I was fortunate to work with a lot of talented, principled civil servants and young political appointees who really did see government as a period of service before moving on. If people like your peers walk away, nothing will improve about the nature and quality of our government.

Lessons About Luck and Public Life
BW: Is there anything you know now—about leadership, decision-making, or public service—that you wish you’d understood at the start of your career?
EA: Two things.
First, luck is critical. You don’t control who wins elections. Your team may win or lose, and that can determine your entire trajectory. If you don’t get that first or second job, you may never get the third or fourth. You should work hard, write, and prepare—but luck plays an enormous role.
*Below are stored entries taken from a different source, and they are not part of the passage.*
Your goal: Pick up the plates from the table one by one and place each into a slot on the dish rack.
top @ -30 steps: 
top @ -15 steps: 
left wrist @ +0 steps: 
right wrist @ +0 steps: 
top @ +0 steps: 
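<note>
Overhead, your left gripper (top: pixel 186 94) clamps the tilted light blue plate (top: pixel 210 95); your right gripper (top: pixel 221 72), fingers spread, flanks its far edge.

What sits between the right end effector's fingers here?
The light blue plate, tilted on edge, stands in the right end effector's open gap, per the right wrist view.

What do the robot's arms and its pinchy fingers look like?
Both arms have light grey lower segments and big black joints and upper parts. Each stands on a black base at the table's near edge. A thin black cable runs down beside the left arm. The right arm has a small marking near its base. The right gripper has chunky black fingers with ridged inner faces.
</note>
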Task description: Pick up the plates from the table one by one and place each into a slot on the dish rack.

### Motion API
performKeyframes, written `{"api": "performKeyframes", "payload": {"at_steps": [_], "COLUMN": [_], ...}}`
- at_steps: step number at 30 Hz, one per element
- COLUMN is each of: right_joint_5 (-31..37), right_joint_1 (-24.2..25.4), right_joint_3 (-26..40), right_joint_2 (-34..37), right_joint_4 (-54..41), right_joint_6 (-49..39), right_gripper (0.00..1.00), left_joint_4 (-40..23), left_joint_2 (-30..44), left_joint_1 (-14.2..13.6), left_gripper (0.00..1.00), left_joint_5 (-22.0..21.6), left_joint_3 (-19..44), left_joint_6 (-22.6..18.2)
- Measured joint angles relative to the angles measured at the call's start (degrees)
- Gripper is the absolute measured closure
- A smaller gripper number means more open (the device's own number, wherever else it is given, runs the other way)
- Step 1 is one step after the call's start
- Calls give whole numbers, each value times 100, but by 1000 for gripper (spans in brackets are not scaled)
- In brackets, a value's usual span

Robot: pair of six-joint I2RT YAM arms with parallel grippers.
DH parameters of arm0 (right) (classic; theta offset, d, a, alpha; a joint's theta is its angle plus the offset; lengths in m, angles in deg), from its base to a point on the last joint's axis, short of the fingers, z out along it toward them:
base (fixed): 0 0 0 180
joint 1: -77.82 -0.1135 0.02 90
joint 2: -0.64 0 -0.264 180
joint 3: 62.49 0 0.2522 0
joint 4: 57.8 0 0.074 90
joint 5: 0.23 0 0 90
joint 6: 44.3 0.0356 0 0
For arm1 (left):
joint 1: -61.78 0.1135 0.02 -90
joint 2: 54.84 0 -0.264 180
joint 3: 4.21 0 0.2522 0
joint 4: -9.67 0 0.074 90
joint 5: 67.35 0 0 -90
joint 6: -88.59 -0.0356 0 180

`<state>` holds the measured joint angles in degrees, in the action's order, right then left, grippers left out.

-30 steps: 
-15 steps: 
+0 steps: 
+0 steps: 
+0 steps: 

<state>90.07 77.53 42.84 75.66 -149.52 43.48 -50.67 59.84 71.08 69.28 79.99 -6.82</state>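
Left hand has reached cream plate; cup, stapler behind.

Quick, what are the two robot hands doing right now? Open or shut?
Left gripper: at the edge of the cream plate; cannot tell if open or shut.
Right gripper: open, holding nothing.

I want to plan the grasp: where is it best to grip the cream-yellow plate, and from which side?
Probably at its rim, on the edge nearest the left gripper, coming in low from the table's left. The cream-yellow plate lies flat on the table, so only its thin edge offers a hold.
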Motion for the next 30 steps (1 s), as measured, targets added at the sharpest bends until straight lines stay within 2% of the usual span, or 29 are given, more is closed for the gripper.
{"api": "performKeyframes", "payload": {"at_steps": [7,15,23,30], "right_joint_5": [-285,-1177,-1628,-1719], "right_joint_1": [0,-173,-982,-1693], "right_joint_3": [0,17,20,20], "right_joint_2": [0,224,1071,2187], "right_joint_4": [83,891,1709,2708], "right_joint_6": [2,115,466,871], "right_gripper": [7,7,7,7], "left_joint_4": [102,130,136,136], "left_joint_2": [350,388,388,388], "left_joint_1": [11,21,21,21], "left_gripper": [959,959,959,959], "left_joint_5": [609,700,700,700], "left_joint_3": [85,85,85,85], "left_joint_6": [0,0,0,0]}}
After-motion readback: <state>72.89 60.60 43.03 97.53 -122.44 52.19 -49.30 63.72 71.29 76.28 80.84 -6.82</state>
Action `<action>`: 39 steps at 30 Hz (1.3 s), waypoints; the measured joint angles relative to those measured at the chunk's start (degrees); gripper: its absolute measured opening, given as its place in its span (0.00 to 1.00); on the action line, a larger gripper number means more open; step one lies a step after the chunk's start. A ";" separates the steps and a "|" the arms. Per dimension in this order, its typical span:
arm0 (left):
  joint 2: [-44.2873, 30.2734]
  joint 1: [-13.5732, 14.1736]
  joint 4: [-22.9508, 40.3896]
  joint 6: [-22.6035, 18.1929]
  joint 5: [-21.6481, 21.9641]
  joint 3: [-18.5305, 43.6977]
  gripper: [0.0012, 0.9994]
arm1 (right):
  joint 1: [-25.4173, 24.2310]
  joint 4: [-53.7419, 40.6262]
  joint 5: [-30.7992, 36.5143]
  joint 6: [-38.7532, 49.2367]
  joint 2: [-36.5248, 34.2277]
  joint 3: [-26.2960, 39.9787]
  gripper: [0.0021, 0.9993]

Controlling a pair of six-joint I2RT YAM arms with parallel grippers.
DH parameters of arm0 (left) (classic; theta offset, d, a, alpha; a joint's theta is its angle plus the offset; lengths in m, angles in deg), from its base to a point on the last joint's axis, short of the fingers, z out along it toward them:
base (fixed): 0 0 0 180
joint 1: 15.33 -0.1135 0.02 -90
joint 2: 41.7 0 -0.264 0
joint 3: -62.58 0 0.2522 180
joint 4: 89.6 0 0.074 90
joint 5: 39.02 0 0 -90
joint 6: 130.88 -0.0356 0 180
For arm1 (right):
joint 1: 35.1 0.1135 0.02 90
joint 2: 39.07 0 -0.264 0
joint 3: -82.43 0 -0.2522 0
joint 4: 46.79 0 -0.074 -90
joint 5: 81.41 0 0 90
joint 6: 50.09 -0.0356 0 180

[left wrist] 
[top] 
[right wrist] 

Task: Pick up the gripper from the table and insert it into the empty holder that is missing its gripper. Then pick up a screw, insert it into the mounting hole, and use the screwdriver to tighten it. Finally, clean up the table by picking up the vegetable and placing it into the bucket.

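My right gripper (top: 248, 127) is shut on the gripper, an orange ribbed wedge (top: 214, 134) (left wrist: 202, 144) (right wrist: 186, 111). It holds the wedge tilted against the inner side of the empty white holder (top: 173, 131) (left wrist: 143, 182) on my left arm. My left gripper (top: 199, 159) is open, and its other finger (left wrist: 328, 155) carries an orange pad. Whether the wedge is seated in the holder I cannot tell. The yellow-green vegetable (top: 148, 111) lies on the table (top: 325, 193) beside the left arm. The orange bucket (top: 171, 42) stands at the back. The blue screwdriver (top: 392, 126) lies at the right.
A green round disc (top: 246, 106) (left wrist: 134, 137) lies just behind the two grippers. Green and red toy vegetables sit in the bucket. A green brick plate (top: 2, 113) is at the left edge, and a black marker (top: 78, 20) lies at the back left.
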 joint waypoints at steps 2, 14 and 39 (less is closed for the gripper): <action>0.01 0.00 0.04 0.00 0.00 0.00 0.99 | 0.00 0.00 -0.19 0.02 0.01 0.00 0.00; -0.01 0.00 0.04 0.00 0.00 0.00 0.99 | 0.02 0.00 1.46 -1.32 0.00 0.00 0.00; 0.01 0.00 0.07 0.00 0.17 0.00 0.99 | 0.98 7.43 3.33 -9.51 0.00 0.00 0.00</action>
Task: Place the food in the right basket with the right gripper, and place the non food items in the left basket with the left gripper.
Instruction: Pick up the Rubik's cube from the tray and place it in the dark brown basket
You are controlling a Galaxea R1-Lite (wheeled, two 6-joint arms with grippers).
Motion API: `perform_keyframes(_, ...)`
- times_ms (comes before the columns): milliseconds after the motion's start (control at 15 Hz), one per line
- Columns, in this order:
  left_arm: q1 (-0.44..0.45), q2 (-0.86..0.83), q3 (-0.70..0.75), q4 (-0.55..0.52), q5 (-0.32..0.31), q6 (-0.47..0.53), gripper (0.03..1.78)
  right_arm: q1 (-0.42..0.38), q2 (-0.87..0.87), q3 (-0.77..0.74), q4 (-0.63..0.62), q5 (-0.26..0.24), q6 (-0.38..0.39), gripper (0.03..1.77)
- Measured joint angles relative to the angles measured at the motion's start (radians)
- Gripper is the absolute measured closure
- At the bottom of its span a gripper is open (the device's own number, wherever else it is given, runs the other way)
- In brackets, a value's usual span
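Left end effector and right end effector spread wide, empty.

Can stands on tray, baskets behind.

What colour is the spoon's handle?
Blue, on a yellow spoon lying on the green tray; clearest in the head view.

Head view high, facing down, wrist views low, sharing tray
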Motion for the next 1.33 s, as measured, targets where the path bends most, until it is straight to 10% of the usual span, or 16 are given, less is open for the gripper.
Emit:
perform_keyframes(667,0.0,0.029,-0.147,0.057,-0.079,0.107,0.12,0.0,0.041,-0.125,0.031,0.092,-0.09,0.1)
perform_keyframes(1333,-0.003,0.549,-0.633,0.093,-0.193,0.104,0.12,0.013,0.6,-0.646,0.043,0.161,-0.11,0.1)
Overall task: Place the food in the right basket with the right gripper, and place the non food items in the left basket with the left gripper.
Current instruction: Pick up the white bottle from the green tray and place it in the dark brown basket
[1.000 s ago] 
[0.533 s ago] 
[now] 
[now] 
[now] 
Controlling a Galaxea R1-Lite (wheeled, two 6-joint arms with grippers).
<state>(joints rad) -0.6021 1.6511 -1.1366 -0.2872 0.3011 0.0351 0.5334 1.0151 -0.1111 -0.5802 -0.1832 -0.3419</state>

Second, American politics today is in a pretty ugly cycle. The parties attack each other personally in ways they didn’t, say, 25 years ago. People entering public life should expect unfair attacks at some point. That comes with the territory in a way it doesn’t if you stay entirely in the private sector.

Reading Recommendations
BW: You’re clearly well read. If you had to recommend one book or essay to someone who wants to follow a similar path or get involved in government, what would it be?
EA: There isn’t one definitive book, especially since I’ve never worked at the state level. But for understanding the presidency and national security, Peter Rodman’s Presidential Command is excellent—it shows what presidents actually do and how they do it.
I’d also recommend Dean Acheson’s memoir, Present at the Creation, for a sense of what it’s like to help build U.S. foreign policy from inside government in its early postwar years.
BW: Mr. Abrams, thank you again for your time and candor. I know many of our readers hope to enter foreign policy, law, or diplomacy, and they’ll take a lot away from this conversation.
EA: I hope it was useful. Thank you—and good luck.